Social Security provides vital benefits to countless retirees, but many people overestimate how far those payments will really go. According to a 2016 Transamerica study, 34% of baby boomers expect Social Security to serve as their primary source of income in retirement. But that's a problem, because in reality, that's just not what Social Security was designed to do.
Contrary to what many believe, Social Security isn't meant to cover retirees' living costs in their entirety. It's not even meant to cover most of them. Those monthly benefits will only replace about 40% of the average worker's pre-retirement income. Most retirees, though, will end up needing a minimum of 70% of their previous income to stay afloat financially. Many will need as much as 80% or 90%, and a number of seniors will actually need 100% of their former income, if not more.
Relying too heavily on Social Security is a dangerous move for those nearing retirement. And if baby boomers don't take steps to ramp up their savings, they face a very rocky road ahead.
Yes, you might need more money in retirement
We're often led to assume that our living costs will go down once we stop working, but in reality, the only expenses you can definitively kiss goodbye once you leave the workforce are commuting, dry cleaning, and other such direct costs of holding a job. Unless you've paid off your mortgage in time for retirement (which an estimated 30% of seniors haven't), there's no reason to think your housing costs will drop in retirement. If anything, they might climb as your property ages and requires additional maintenance.
Then there's healthcare, which is the one expense that almost universally goes up in retirement. The latest projections show that a healthy 65-year-old couple might spend as much as $377,000 on medical costs in retirement, and that figure doesn't even include long-term care. When you break that cost out over 25 years (which is reasonable, as many seniors are living longer than that), we're looking at $628 per month, per person, in healthcare. Given that the average Social Security recipient today collects just $1,360 a month in benefits, those without independent savings might spend close to half of their income on medical care alone.
But it's not just housing and healthcare you'll need to worry about in retirement.
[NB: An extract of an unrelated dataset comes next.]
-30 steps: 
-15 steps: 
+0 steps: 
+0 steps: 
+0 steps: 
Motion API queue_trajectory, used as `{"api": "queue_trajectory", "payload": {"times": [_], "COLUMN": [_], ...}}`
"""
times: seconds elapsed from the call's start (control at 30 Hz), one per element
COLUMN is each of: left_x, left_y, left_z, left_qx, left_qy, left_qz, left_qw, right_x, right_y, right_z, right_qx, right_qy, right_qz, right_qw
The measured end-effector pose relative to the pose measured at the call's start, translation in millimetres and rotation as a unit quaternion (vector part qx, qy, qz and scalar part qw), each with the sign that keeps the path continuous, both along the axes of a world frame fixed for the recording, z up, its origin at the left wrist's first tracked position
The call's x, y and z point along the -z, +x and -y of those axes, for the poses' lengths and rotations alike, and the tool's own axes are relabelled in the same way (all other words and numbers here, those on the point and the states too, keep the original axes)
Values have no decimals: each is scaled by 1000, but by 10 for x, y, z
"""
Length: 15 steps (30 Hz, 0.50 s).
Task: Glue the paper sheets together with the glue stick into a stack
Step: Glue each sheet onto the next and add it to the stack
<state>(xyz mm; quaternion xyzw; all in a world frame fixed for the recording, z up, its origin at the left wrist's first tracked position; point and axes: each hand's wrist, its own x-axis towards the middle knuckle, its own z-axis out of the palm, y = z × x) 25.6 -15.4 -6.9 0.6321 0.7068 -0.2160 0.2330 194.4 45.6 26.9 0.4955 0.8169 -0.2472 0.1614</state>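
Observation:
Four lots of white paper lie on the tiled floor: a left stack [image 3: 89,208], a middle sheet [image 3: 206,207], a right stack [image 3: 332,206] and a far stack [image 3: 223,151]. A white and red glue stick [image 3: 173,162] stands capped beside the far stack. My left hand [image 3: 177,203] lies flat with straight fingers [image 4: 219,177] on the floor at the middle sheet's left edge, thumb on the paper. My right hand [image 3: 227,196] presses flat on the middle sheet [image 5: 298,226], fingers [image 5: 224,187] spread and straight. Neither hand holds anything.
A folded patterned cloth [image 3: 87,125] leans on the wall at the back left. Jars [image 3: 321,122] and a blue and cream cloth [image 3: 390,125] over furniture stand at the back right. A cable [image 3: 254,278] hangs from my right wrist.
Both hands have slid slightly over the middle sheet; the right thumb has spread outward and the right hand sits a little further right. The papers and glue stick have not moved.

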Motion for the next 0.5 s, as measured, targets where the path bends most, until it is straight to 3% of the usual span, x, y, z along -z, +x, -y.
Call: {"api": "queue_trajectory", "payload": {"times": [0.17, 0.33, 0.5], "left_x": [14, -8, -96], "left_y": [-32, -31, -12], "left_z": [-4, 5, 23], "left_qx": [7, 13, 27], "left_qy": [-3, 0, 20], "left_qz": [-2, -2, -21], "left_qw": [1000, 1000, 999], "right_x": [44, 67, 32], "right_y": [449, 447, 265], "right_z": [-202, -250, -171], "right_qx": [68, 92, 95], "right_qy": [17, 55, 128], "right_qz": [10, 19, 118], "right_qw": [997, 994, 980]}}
Because retirees have loads of free time on their hands, they're likely to spend a good chunk of money keeping themselves occupied. In fact, the Bureau of Labor Statistics reports that seniors aged 65 to 74 spend an average of $2,988 per year on entertainment per household, which is over $100 more per year than pre-retirees aged 55 to 64.
Add these various costs together, and it's no wonder 46% of households wind up spending more money, not less, during their first two years of retirement. And it's not just the wealthy who are living it up. According to the Employee Benefit Research Institute, which provided this data, these spending patterns are consistent across all income levels.
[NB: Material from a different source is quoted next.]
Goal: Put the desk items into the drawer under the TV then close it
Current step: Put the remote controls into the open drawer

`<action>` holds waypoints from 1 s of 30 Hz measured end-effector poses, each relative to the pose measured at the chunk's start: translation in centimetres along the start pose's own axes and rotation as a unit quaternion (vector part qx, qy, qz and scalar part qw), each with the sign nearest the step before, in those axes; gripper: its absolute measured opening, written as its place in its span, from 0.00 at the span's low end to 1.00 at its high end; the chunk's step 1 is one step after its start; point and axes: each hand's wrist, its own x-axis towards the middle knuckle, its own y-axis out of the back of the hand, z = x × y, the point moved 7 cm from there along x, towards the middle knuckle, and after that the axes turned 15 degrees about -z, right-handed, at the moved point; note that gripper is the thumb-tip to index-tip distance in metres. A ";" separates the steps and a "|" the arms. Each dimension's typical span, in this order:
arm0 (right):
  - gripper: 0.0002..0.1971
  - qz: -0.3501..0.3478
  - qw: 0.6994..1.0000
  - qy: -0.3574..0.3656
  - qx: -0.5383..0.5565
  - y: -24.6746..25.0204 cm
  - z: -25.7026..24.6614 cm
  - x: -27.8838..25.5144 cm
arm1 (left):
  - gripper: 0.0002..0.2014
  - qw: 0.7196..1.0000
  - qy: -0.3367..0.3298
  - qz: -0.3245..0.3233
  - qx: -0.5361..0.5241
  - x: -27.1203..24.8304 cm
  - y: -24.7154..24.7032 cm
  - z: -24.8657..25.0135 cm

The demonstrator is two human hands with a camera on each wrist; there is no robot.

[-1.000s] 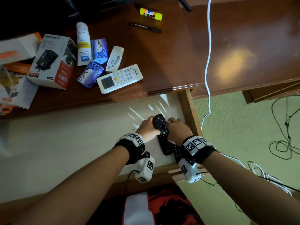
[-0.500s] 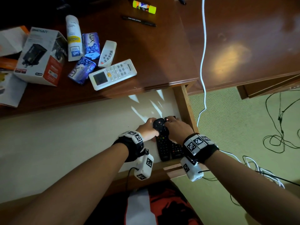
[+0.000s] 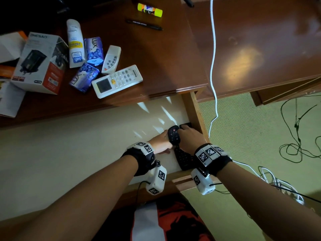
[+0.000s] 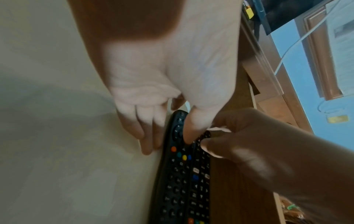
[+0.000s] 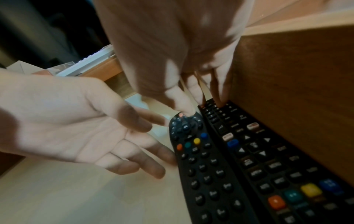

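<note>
Two black remotes lie side by side in the open drawer (image 3: 86, 145), against its right wall (image 3: 196, 115). The rounded remote (image 3: 173, 134) (image 5: 201, 159) (image 4: 176, 174) is on the left, the flat remote (image 3: 185, 126) (image 5: 268, 159) next to the wall. My left hand (image 3: 160, 140) (image 4: 153, 91) has straight fingers along the rounded remote's left edge and its thumb on top. My right hand (image 3: 189, 138) (image 5: 162, 53) touches the far ends of both remotes with straight fingertips. Neither hand lifts anything.
On the desk top lie a white AC remote (image 3: 118, 80), a small white remote (image 3: 111, 60), two purple soap boxes (image 3: 93, 48), a white tube (image 3: 75, 43), an adapter box (image 3: 40, 63), a glue stick (image 3: 150, 9) and a pen (image 3: 144, 25). A white cable (image 3: 213, 66) hangs beside the drawer.
The rounded remote, held slanted across the other one a second ago, now lies flat and parallel beside it. Both hands have shifted towards the drawer's right wall.
</note>
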 end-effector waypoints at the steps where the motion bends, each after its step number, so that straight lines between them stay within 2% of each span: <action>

What this data also tells us is that even if you're the most frugal human being in the world, to think you'll get by on just 40% of your pre-retirement income is dangerous.
Build your savings and have a backup plan
If you're among the countless Americans who are behind on savings, now is the time to take action. Assuming you still have some working years left, you can start by maxing out your retirement plan contributions. Workers aged 50 and older can put up to $6,500 a year into an IRA and $24,000 into a 401(k). Max out an IRA over a five-year period, and you'll be looking at an additional $36,000 in retirement income, assuming your investments generate a conservative average return of 5% per year. Max out your 401(k) for five years, and you'll be sitting on $132,000 instead (which, incidentally, brings you pretty close to $147,000, which represents the median household savings amount among boomers).
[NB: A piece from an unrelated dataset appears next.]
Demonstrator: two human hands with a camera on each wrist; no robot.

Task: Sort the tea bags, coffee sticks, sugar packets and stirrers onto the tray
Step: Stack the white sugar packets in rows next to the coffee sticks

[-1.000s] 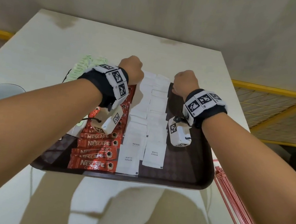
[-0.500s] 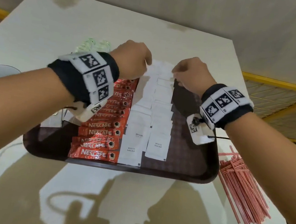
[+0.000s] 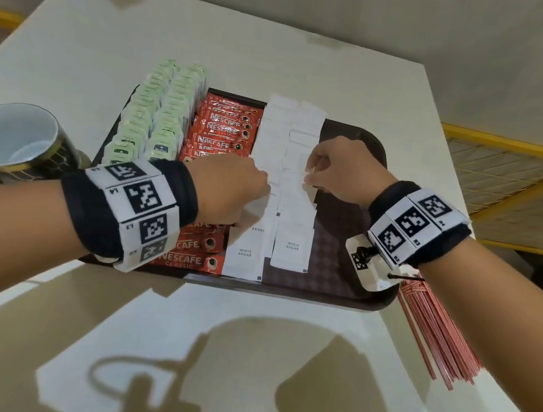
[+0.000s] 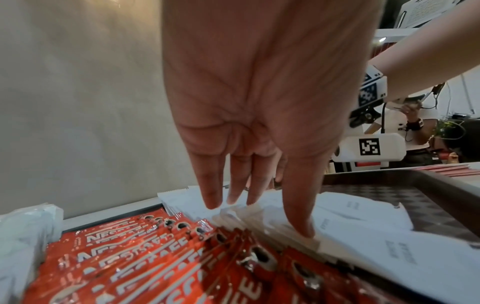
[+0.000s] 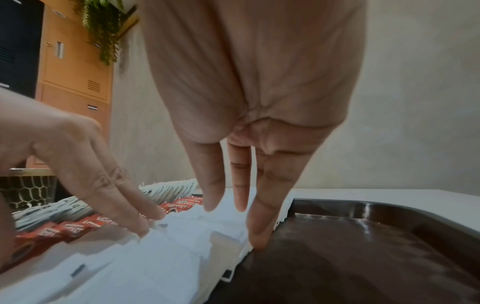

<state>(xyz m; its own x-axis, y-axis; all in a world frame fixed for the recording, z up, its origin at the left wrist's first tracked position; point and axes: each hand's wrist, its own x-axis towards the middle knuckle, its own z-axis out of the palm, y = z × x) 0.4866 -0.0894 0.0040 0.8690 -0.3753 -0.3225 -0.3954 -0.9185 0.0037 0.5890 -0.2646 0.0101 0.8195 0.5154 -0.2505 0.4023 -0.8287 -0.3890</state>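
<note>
The tray (image 3: 338, 294) is taken as the landmark here. Nearest, off its right front corner, the stirrers (image 3: 432, 334) are left in a loose bundle on the table (image 3: 283, 55), so that group is probably not sorted yet.

On the tray itself, two overlapping rows of sugar packets (image 3: 290, 248) are laid down the middle, shingled front to back, likely so each one stays visible and the rows take up less room. Both hands are parked about halfway up those rows. The left hand (image 3: 230, 190) is set against the left edge of the packets, next to the coffee; its fingers (image 4: 298, 205) are seen straight and pointing down in the wrist view, tips touching the paper, nothing gripped. The right hand (image 3: 343, 172) is placed on the right edge, also with straight fingers (image 5: 265, 216), tips down where the packets meet bare tray. Looks like the rows are being squeezed from both sides to square them up, though that's a guess.

Left of the sugar, the coffee sticks (image 3: 225, 123) are fanned the same way, logos up. Further left, the tea bags (image 3: 158, 111) are lined up in two rows, overhanging the tray's far left rim a bit.

A mug (image 3: 13, 137) is left on the table off the tray's left side.
</note>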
In addition to saving more, come up with a contingency plan in case your career is unexpectedly cut short. An estimated 60% of Americans retire earlier than planned due to job loss, health issues, or the need to care for a spouse or dependent. Yet Transamerica reports that only 25% of boomers have a backup plan for retirement income if they're unable to work until their target age.
Your backup plan might involve downsizing your home, working part-time in retirement, or changing your picture of what retirement looks like. You may need to scrap your plans to travel and rely on local entertainment if you're unable to work -- and save -- as long as planned. But no matter what strategy you decide to fall back on, play around with different scenarios and find ways to deal with them -- before you're caught off-guard.
While there's no reason not to factor in Social Security when calculating your retirement income, don't make the mistake of thinking it will cover all, or even most, of your bills. The sooner you accept the limited buying power those benefits will give you, the better positioned you'll be to compensate while you still have an opportunity to do so.